一切就从她接受他的邀请开始,她坐进他的车子,也走进他的世界,但她从未承认对他的爱,还总是打着贪图他金钱为家人还债的名义,一次又一次强调着她绝不会爱上这个中国男人,可在她即将离开这片她自以为恨透了的土地的刹那,认识到那些其实不过是她用来哄骗自己的谎言,哪怕是此后的几次婚姻,哪怕是相隔千里之遥,哪怕是他已离世多年,她也仍旧记得她的堤岸那边的情人,记得他的怯懦和他强烈的爱。后来,她哭了,因为她想到堤岸的那个男人,因为她一时之间无法确定她是不是曾经爱过他,是不是用她所未曾见过的爱情去爱他,因为,他已经消失于历史,就像水消失在沙中一样,因为,只是在现在,此时此刻,从投向大海的乐声中,她才发现他,找到他。
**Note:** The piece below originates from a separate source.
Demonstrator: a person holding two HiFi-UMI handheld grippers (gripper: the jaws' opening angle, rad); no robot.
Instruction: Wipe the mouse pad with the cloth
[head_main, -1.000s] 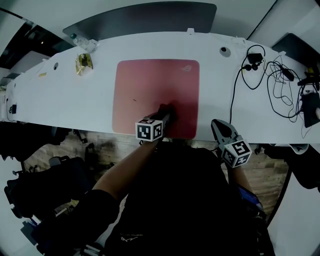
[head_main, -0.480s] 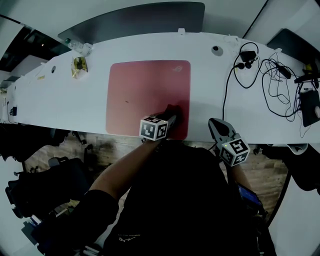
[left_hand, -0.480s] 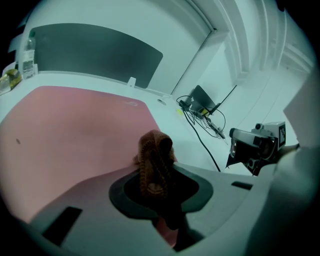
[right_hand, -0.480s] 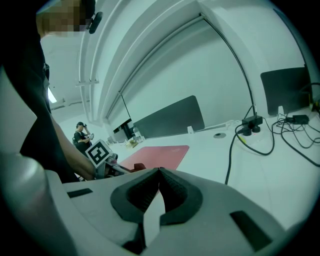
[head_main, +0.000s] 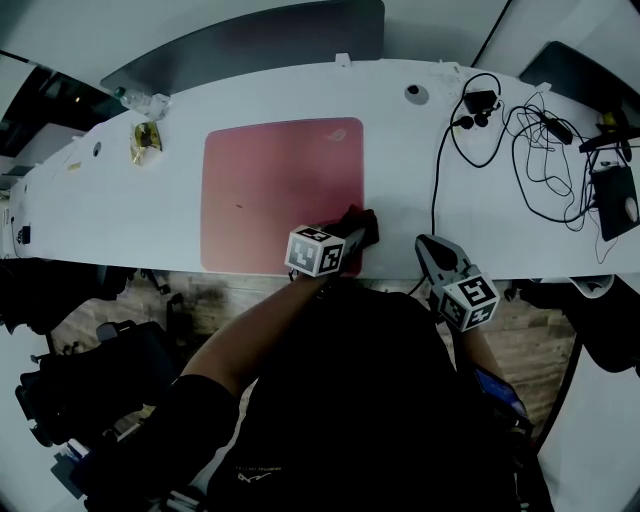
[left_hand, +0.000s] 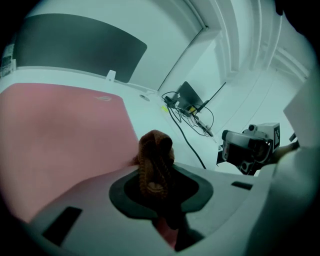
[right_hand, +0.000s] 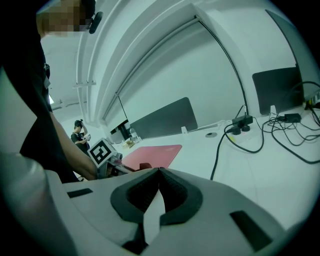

他最坚定的时刻便是说爱她的时候,他对于她的喜爱如同潮水,进退都由她而起,爱是可以改变一个人的,改变他的内心,让他不愿再屈服于生活,屈服于早已计划好的生命轨迹。于是他痛苦,他挣扎,在彻底失去一切可能的瞬间,他对她说,他死了,不会继续再爱下去,是彻底的死去,爱也带来给他最深刻的绝望与沉沦,难以抵抗命运的他,不得不把她交还给白人的世界,回去与父亲指定的显赫家族的女人成婚,然而谁又能真正阻止内心深处的那份牵挂呢?

战后的许多年过去,她经历了几次婚姻,有了孩子,也开始写作的生涯,而这时,他带着妻子来到巴黎,打来电话,她永远记得他胆怯的声音,就如同一种与生俱来的本能。他说,和过去一样,他依然爱她,他根本不能不爱她,他说他爱她将一直爱到他死。

故事的伊始,杜拉斯表达了自己内心的一种渴望,她不渴望容颜永不老去,不渴望金钱物质,甚至不渴望完美无缺的人生,只是希望有那样一个时候,出现那么一个人,他会告诉你,比起你当年的风华正茂,他更爱你现在的饱经风霜,而这件事也只有一人真正做到。看过小说的人或许会说这终究是一场悲剧,他们还是缺席了彼此大部分的人生,不得不屈从于各自的生活与命运,然而在一份感情中,怎样才算是真切的皆大欢喜?这本身就是一个无解的答案,爱带来希望与勇气,令你超越生活与现实,爱升华了你原本的生命,所以无论结局怎样,对于他们,这份爱始终是一种救赎,成就了最终的彼此,与最为深远的挂念。

最真挚的情感,总是埋藏在那些最静默的岁月里,我遇见你,记得你,你天生就适合我的灵魂。